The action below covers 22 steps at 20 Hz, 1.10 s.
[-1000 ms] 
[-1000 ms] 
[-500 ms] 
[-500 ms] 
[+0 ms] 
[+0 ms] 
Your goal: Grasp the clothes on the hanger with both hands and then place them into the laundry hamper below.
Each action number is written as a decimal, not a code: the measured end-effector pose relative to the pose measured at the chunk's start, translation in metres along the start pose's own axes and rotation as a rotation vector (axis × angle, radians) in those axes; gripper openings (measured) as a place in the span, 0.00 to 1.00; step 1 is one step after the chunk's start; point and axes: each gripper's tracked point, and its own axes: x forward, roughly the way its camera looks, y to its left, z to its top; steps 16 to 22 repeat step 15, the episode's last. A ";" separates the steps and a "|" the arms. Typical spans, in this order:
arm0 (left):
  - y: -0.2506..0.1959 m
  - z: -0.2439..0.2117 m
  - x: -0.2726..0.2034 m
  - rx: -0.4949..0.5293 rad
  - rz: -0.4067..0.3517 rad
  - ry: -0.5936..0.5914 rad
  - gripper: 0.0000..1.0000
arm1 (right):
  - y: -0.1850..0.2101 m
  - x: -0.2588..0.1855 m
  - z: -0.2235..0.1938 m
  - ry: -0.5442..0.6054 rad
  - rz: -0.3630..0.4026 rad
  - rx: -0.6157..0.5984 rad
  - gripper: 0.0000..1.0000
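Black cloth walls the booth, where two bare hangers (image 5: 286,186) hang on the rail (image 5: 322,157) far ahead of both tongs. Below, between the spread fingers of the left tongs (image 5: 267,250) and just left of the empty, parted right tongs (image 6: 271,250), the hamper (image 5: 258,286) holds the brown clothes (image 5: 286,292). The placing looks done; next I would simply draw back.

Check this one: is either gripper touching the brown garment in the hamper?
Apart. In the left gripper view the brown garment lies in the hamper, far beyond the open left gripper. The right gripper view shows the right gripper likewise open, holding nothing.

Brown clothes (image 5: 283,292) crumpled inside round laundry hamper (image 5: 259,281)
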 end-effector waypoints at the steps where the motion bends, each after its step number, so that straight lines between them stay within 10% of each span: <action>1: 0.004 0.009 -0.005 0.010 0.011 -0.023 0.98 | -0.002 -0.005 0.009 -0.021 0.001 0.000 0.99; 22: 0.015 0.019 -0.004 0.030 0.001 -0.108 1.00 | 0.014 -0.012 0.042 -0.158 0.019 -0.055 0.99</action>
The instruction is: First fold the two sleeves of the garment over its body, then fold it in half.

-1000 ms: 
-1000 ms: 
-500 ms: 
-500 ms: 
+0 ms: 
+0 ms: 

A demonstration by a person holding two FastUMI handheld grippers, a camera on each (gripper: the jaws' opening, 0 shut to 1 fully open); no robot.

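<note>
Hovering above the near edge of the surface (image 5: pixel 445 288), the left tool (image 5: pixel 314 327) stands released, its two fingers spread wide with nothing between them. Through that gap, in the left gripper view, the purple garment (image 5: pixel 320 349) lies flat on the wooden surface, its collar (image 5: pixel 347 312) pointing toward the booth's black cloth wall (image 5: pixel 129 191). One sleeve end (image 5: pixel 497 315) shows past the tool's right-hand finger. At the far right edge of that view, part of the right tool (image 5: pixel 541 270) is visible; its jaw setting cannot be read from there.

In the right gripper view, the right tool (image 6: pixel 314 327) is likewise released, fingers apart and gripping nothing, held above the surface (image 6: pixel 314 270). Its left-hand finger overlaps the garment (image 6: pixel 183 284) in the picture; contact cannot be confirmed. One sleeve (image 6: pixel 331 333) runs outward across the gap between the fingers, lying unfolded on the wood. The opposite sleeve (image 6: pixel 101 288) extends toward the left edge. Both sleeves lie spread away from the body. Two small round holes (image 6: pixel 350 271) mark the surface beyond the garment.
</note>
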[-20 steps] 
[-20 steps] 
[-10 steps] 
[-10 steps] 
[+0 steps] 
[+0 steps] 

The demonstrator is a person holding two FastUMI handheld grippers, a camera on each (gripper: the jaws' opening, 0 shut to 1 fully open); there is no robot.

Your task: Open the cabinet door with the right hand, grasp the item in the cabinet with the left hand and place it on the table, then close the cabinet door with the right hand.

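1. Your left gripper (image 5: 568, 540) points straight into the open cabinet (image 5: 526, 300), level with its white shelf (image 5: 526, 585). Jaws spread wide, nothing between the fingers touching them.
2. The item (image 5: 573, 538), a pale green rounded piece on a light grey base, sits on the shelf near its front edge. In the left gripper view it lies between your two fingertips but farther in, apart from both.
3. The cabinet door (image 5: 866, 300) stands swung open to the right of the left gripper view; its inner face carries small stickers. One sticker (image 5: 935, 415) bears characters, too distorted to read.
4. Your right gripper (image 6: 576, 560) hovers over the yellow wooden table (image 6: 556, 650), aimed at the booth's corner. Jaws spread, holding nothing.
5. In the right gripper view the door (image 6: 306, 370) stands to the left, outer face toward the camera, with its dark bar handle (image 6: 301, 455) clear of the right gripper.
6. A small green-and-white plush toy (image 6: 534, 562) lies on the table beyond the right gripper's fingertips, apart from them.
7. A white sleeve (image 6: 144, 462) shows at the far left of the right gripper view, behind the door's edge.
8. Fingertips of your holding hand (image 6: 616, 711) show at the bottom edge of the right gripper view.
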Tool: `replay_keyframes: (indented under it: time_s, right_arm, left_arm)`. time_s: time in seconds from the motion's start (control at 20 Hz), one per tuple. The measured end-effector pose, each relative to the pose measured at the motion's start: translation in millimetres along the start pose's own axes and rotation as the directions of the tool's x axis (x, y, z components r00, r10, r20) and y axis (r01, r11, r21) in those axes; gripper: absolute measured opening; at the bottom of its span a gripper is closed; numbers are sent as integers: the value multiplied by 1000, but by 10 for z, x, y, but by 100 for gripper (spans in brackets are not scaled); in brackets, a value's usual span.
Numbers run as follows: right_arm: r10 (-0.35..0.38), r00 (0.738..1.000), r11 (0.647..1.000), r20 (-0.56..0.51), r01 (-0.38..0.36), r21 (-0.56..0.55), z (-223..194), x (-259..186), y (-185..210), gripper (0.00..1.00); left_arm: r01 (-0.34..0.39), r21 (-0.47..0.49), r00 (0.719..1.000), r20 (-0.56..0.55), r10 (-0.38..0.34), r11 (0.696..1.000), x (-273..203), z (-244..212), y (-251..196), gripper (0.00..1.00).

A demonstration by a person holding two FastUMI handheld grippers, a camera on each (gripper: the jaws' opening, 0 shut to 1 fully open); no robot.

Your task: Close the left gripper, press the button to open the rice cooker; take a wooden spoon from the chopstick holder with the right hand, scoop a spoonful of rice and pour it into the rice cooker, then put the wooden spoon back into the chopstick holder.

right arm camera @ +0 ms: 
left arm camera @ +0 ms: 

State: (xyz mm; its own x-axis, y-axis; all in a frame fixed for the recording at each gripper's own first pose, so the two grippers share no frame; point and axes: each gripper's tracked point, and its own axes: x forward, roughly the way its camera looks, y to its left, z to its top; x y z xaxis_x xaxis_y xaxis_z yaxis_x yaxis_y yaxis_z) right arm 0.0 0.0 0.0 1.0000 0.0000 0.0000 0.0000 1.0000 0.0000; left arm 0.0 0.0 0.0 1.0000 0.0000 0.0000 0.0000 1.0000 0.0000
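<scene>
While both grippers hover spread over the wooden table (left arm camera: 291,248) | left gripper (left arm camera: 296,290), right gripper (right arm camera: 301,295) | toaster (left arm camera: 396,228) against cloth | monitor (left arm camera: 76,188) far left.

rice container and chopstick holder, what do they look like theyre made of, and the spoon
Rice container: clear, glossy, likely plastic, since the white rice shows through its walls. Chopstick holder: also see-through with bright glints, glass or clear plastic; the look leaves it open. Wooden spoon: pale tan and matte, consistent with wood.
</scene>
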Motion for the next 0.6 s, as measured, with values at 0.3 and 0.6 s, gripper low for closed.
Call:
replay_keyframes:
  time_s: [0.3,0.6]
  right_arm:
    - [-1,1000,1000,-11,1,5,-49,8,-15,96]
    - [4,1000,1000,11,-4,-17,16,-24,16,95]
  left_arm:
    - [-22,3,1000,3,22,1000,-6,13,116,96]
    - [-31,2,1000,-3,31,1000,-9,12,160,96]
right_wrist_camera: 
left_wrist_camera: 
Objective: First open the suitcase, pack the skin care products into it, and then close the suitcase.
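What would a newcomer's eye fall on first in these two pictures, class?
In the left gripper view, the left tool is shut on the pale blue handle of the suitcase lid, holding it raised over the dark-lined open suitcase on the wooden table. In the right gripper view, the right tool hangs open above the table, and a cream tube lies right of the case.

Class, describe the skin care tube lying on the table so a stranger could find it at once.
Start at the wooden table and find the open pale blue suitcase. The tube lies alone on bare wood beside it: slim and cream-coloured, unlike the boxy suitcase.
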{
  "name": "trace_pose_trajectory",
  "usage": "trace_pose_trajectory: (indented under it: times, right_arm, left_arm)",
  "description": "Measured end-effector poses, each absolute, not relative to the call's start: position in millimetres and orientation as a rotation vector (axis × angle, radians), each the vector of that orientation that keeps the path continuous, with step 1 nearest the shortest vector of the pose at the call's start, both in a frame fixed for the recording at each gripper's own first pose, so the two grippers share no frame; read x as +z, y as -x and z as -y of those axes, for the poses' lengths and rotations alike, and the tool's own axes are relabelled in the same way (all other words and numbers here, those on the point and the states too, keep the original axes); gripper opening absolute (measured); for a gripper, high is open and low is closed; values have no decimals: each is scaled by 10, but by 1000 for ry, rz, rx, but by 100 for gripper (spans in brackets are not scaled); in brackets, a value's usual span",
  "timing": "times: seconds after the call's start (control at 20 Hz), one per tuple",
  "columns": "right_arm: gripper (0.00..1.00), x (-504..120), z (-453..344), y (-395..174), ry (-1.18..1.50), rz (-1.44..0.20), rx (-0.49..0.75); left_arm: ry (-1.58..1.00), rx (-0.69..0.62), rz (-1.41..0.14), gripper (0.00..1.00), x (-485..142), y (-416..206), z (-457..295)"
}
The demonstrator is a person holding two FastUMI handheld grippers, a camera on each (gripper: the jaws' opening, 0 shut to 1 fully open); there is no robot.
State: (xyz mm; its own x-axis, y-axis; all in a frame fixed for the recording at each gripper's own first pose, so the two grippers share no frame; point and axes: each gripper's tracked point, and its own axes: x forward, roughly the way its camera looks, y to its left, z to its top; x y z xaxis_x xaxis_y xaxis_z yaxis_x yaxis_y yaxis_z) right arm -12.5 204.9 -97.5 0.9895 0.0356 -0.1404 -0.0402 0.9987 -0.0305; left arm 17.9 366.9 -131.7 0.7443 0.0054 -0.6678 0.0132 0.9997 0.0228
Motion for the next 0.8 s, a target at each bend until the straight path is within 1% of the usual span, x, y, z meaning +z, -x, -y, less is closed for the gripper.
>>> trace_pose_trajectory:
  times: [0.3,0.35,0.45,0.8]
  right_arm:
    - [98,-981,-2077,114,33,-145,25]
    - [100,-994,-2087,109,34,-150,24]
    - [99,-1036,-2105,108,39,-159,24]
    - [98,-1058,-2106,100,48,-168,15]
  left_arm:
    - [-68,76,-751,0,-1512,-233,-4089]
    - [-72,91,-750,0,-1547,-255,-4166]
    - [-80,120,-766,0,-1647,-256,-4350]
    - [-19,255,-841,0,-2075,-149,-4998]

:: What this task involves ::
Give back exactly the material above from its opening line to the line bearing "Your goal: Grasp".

:: Solution to this problem ::
The action below covers 22 steps at 20 Hz, 1.10 s.
[-1000 ms] 
[-1000 ms] 
[-500 ms] 
[-500 ms] 
[+0 ms] 
[+0 ms] 
Your goal: Grasp the clothes on the hanger with both hands and then place them into the laundry hamper below.

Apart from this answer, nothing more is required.